Unfortunately, rather than forcing the government to make the most obvious adjustment to the visible realities of the situation, the backlash is more likely to reinforce the Party’s sense of being under siege.

…The Party is locked down in its own self-made policy claims and propaganda. The botched lockdowns and flow of damaging videos and testimonials undermine Xi’s core messages: infallibility of the Party and total focus on the welfare of the people.

However, a CNN op-ed believes that Beijing will propagandize its way out of the mess…
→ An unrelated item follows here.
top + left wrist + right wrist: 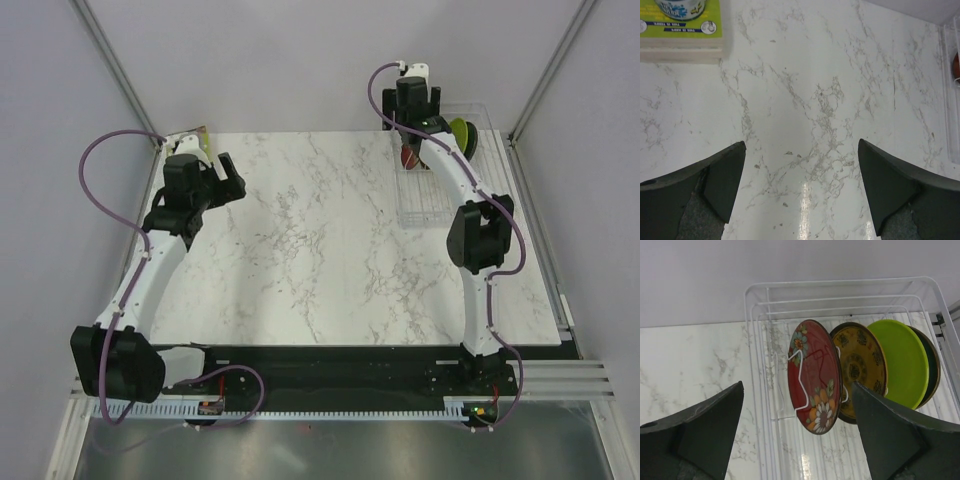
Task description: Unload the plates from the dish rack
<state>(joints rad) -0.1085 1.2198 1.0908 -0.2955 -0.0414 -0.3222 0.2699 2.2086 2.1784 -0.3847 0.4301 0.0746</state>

…some argue that China has painted itself into a corner where it now needs to uphold its stringent policy, after reveling for two years in the success of “zero-Covid,” while scaremongering about the virus and generating broad support for the policy.

Huang puts it this way: “We should never underestimate the government capacity to redefine its narrative to sustain the public support. And we should never underestimate the people’s tolerance, even for policies that harm their interest.”

Given that the Chinese people have meekly absorbed disasters like the Great Leap Forward and the Cultural Revolution, I would guess the CNN prediction will be right. Blame it all on evil foreign forces.

Also Forbes on China’s apparent manipulation of Covid statistics…

Even sticking to [data officially reported by the Chinese government], obvious problems emerge. In some cases, the data is incomplete. In others, it is highly implausible. And some of what is reported cannot possibly be true. 

…One might wonder how China can claim a Covid mortality rate 30 times lower than Korea’s, 50 times lower than Singapore’s? Or 73 times lower than New Zealand’s (since April 2020)? 

…Tens of thousands of officially reported Covid cases throughout China (since April 2020) that have not resulted in a single death attributed to Covid? This is not possible, and not believable. China’s countermeasures, however extreme, have no effect on mortality once someone is infected. 

Interesting thread on the topic. A grim graphic of deaths in Shanghai from Covid-measures. And the BBC on deaths among the elderly.

(The latest word is that authorities in Shanghai are now admitting a handful of Covid fatalities.)

Even the SCMP’s laboriously pro-Beijing Canada-based Alex Lo finds fault

China’s zero-Covid success in the past two years is proving to be less than meets the eye. Its relentless and cruel application in Shanghai, the country’s richest city, is showing the world the ugly side of locking down millions. It is also looking increasingly pointless. 

The (probably paywalled) Economist’s intro to a story on Beijing’s zero-Covid fetish in Shanghai… 

It is often said that China’s government plans decades ahead, carefully playing the long game as democracies flip-flop and dither. But in Shanghai right now there is not much sign of strategic genius.

…The zero-covid policy has become a dead end from which the Communist Party has no quick exit.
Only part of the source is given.